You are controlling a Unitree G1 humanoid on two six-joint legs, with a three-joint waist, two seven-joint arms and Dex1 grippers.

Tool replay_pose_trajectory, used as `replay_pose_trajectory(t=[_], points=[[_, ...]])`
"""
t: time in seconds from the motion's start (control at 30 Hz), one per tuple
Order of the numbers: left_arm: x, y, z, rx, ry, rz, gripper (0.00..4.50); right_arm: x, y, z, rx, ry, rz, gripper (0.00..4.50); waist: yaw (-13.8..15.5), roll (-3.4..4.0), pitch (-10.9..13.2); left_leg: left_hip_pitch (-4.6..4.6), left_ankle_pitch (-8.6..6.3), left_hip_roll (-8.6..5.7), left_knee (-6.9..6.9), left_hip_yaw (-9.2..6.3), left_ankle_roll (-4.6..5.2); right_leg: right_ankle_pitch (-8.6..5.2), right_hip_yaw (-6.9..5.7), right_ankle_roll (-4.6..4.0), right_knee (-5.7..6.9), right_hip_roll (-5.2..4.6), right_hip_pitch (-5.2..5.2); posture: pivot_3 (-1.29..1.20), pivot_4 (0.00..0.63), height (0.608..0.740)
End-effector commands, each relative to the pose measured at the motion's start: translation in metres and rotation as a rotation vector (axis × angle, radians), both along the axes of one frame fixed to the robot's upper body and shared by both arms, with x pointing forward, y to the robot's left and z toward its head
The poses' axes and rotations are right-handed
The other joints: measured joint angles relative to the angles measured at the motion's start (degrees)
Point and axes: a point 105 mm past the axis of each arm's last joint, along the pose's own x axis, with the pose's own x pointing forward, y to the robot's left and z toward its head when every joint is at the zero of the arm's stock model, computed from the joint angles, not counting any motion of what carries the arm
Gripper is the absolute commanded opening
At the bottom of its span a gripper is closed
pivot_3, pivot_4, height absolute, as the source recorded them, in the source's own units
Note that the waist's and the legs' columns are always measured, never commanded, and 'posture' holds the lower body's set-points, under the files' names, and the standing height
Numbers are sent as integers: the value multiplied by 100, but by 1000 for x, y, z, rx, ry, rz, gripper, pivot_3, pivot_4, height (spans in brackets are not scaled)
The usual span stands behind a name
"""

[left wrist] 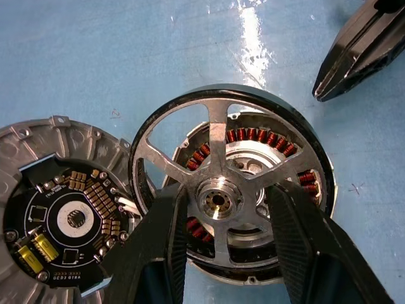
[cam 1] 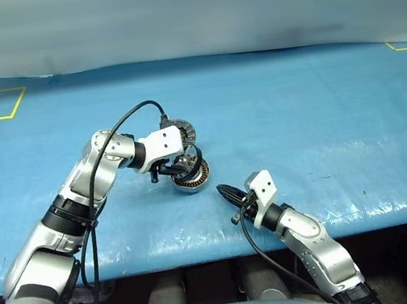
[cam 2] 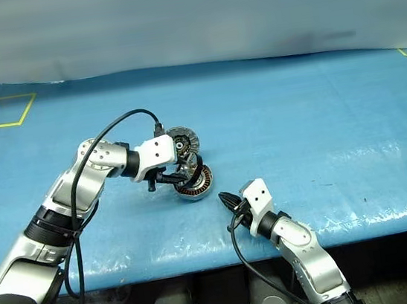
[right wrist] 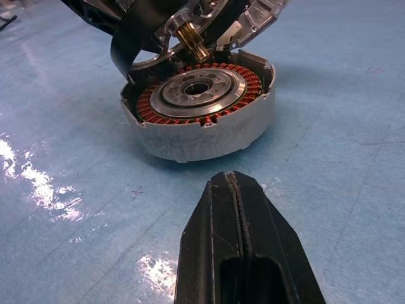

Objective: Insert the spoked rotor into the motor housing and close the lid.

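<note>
Meanwhile, at frame centre on the blue tabletop, the left pincer grips the spoked wheel by its spokes, tilted over the copper-wound case for seating, hinged lid lying open alongside, right pincer shut, empty, just clear.

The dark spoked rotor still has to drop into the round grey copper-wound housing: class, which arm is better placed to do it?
Left. Its gripper grips the dark spoked rotor above the grey copper-wound housing. The right gripper is shut, holding nothing, beside it.
</note>
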Motion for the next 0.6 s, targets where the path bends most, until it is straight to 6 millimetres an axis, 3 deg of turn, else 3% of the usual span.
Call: replay_pose_trajectory(t=[0.03,0.6], points=[[3,0,12,18,-46,-30,1601,1,1,11,17,-36,-4,0,-2,0,0,0,0,0,0,0,0,0,0,0,0,0,0,0,150,740],[0,3,4,105,-32,-96,1601,2,2,11,20,-25,-9,0,-3,0,0,0,0,0,-2,0,0,0,0,0,-1,0,0,0,150,740]])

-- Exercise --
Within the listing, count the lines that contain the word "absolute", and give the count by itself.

-- Response to the task --
2